ACTIVITY.
Run through the data and copy out every line that mentions the word "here".

RECORD EXTRACTS.

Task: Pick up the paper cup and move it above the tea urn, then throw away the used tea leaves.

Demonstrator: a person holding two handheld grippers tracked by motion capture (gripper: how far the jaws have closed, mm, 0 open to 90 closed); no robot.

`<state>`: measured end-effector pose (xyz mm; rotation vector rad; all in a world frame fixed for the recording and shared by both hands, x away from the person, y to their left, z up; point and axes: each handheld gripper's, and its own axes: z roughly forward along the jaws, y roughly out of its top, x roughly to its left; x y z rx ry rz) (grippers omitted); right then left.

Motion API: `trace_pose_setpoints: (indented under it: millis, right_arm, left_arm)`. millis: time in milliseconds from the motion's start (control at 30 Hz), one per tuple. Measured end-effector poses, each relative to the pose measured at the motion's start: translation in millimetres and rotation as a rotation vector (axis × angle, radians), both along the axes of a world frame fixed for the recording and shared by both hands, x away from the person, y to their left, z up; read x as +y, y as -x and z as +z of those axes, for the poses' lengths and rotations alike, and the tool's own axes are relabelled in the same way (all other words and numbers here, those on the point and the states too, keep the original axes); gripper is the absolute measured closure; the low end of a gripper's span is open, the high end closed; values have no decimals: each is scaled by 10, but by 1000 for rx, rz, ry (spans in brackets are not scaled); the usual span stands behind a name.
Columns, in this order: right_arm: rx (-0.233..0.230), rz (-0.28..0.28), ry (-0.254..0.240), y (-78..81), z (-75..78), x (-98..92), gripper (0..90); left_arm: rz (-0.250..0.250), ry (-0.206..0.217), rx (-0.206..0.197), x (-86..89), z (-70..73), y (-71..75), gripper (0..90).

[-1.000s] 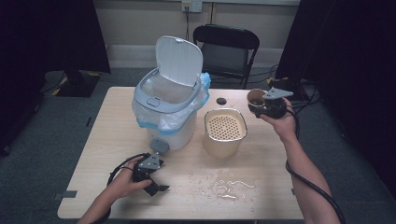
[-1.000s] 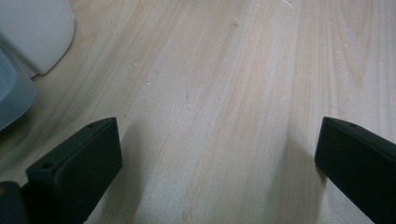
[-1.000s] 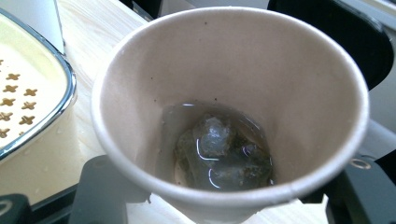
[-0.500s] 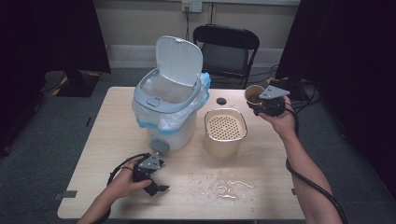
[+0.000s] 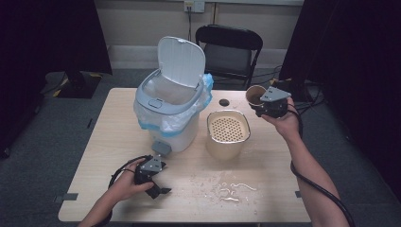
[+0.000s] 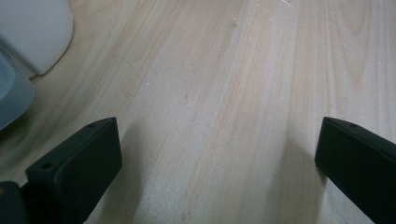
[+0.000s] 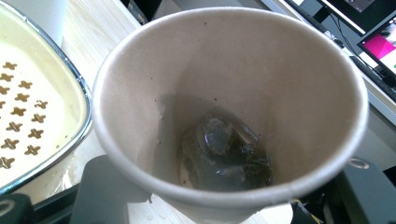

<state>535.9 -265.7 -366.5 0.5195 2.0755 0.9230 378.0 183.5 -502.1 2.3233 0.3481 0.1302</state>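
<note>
My right gripper (image 5: 263, 105) is raised above the table's far right and shut on a brown paper cup (image 5: 256, 95). In the right gripper view the paper cup (image 7: 224, 116) tilts toward the camera, with a dark wet lump, perhaps a tea bag (image 7: 224, 151), at its bottom. A cream bin with a perforated strainer top (image 5: 228, 132) stands just left of and below the cup. My left gripper (image 5: 158, 188) rests low on the table near the front left, open, with bare wood between its fingers (image 6: 79, 163).
A white lidded trash bin (image 5: 170, 106) with a blue liner stands open at the table's middle left, its base showing at the left gripper view's corner (image 6: 32, 32). Spilled water and scraps (image 5: 231, 187) lie at front centre. A small black disc (image 5: 223, 102) and a black chair (image 5: 229, 49) sit behind.
My right gripper with the cup has drifted a little left and down toward the strainer bin. The left gripper has stayed put.
</note>
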Motion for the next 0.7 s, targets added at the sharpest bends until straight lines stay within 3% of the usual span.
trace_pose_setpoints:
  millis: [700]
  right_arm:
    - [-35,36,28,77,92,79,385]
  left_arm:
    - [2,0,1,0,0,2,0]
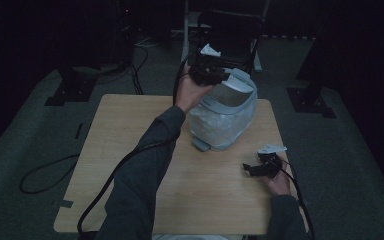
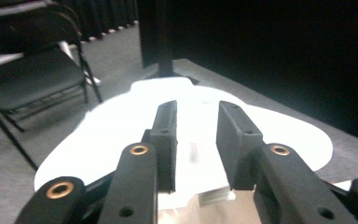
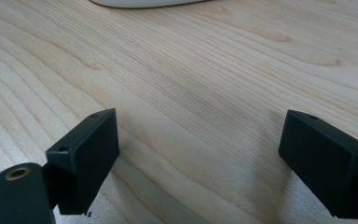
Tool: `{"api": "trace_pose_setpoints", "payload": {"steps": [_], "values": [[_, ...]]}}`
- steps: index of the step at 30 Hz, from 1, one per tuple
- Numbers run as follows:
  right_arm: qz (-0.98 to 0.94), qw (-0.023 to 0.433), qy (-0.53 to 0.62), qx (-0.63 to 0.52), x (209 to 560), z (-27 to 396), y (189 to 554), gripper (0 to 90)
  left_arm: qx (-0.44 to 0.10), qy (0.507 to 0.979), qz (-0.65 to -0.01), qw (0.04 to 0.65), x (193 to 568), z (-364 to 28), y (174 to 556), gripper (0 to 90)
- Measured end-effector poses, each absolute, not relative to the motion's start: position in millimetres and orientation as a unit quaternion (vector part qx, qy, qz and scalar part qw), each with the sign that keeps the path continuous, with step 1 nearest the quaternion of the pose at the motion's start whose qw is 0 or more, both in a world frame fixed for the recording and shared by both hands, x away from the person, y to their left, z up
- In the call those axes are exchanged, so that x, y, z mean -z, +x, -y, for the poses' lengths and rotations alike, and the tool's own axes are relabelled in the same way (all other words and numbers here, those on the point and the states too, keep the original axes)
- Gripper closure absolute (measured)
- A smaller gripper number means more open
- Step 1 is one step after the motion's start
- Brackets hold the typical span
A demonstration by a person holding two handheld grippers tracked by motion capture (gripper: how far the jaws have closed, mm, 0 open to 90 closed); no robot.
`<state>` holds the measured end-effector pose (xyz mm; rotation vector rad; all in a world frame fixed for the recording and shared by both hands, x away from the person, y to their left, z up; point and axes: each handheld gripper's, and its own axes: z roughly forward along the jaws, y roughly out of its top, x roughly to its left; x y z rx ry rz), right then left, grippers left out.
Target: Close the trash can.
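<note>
My left hand-held gripper [image 1: 207, 70] hovers half-parted, ungrasping, over the pale plastic-wrapped rice cooker [image 1: 223, 116]; right hand-held gripper [image 1: 260, 167] released; slick wrap risks slipping.

High view running dim, underexposed; floor [image 1: 40, 130] and far background sinking into near black, table [image 1: 130, 130] showing muted. Left gripper view blowing out: white appliance lid [image 2: 279, 135] glaring, detail lost; near jaws going soft. Right gripper view reading bright, evenly lit; wood grain sharp mid-frame, jaws blurring near, soft shadows falling beneath them.
</note>
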<state>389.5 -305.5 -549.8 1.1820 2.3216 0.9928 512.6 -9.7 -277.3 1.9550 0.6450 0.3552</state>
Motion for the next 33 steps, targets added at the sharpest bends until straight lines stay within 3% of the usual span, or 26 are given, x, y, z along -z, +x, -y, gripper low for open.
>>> {"api": "trace_pose_setpoints", "payload": {"steps": [12,17,23,28,33], "values": [[-0.819,0.176,0.418,-0.351,550,305,389,11.3,-0.133,0.811,-0.258,0.507,317,-5,496,81.0],[-0.819,0.176,0.418,-0.351,550,305,389,11.3,-0.129,0.809,-0.251,0.516,321,-13,490,90.0],[-0.819,0.176,0.418,-0.351,550,305,389,11.3,-0.134,0.817,-0.239,0.507,323,-17,483,90.0],[-0.819,0.176,0.418,-0.351,550,305,389,11.3,-0.139,0.811,-0.223,0.522,322,-32,469,71.3],[-0.819,0.176,0.417,-0.351,550,305,389,11.3,-0.146,0.782,-0.248,0.553,322,-73,457,66.4]]}}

TASK RESPONSE.
Motion API: `trace_pose_setpoints: (indented under it: millis, right_arm, left_arm)`. millis: time in milliseconds from the motion's start (control at 30 Hz), one per tuple. Measured end-effector poses, each relative to the pose measured at the motion's start: translation in millimetres and rotation as a rotation vector (axis × angle, radians), both along the axes of a world frame fixed for the recording and shared by both hands, x away from the person, y to their left, z up; read x as +y, y as -x and z as +z of those axes, for the poses' lengths and rotations alike, and the tool's own axes are relabelled in the same way (all other words and numbers here, those on the point and the states too, keep the original axes); gripper is the absolute measured closure; the low end of a gripper's span is open, the high end closed; values have no decimals: each is scaled by 10, but by 1000 for rx, rz, ry (spans in brackets are not scaled); the usual span stands behind a name.
- In the call those axes are exchanged, so that x, y, z mean -z, +x, -y, for the poses' lengths and rotations alike, and the tool's own axes are relabelled in the same way (all other words and numbers here, those on the point and the states too, keep the original axes)

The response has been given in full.